- Born: Giselle Azzi 1961 Achrafieh, Beirut, Lebanon
- Died: 15 October 2023 (aged 62) Beirut, Lebanon
- Education: Holy Spirit University of Kaslik Lebanese University
- Occupation: Journalist
- Years active: 1985–2023
- Spouse: Samir Kassir ​(died 2005)​
- Children: 2

= Giselle Khoury =

Lebanese television presenter (1961–2023)

Giselle Khoury (جيزيل خوري; née Azzi; 1961 – 15 October 2023) was a Lebanese–French journalist and talk show host. On her show Al Mashhad, she interviewed prominent figures and high-profile guests from the Arab world. She was married to Samir Kassir.

==Early life==
Giselle Azzi was born in Achrafieh, Beirut. Her family was originally from Okaibe, Keserwan District. She studied history at the Holy Spirit University of Kaslik, and media at the Lebanese University.

==Career==
Khoury started her career in late 1985 on LBC as a presenter of cultural talk shows. She joined the pan-Arab media group MBC in 2002 and contributed to the launch of the 24-hour Al-Arabiya news channel. During this time, Khoury worked on the Al-Arabiya political show Bil Arabi, hosting political decision-makers, heads of state, prime ministers and ministers of foreign affairs.

The show covered current affairs and political developments from the Arab world and beyond.

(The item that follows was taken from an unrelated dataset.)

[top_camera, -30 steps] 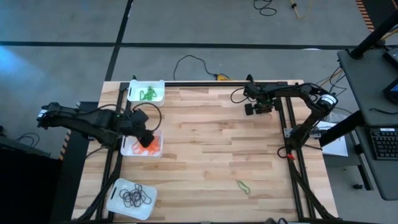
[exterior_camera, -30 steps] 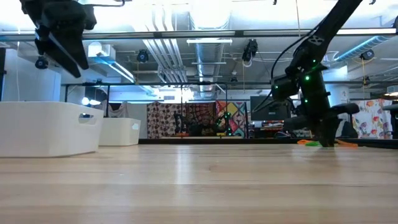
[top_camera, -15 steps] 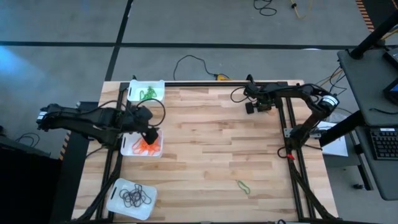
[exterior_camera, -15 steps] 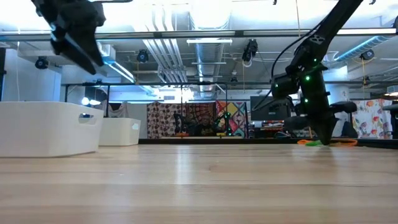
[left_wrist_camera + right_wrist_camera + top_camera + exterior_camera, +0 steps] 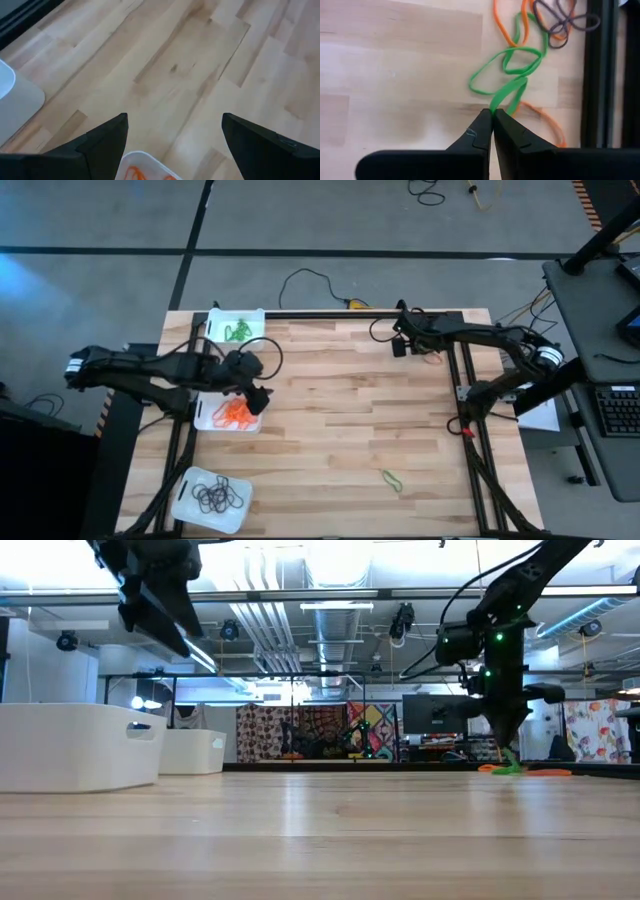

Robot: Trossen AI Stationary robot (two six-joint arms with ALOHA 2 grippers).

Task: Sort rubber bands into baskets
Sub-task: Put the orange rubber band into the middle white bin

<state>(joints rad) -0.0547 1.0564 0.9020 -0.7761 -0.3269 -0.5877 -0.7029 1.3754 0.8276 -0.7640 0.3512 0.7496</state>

In 2009, Khoury co-founded Al Rawi, a production company whose first project was a four-episode biography of the Palestinian leader Yasser Arafat.

===BBC Arabic===
In 2013, Khoury was hired by BBC Arabic to present the programme Al Mash'had (The Scene) as part of a new schedule for the network. It began its launch in early 2014. Produced in Lebanon, Al Mash'had featured eyewitness accounts of recent history in the Middle East. Khoury travelled to different countries to interview predominant Arab and international figures on events that have shaped history.

===Sky News Arabia===
In 2020, she moved to Sky News Arabia and presented With Gisele.

==Personal life and death==
At the age of 20, Khoury married doctor Elie Khoury, and they had a son and a daughter. Khoury kept Elie's surname after their marriage. She later married journalist, writer and historian Samir Kassir until his assassination on 2 June 2005. After Kassir's death, Khoury became active in promoting Kassir's thoughts and co-founded the Samir Kassir Foundation and the SKeyes Center for Media and Cultural Freedom.

Khoury died at her home in Beirut on 15 October 2023, aged 62, after a long struggle with cancer.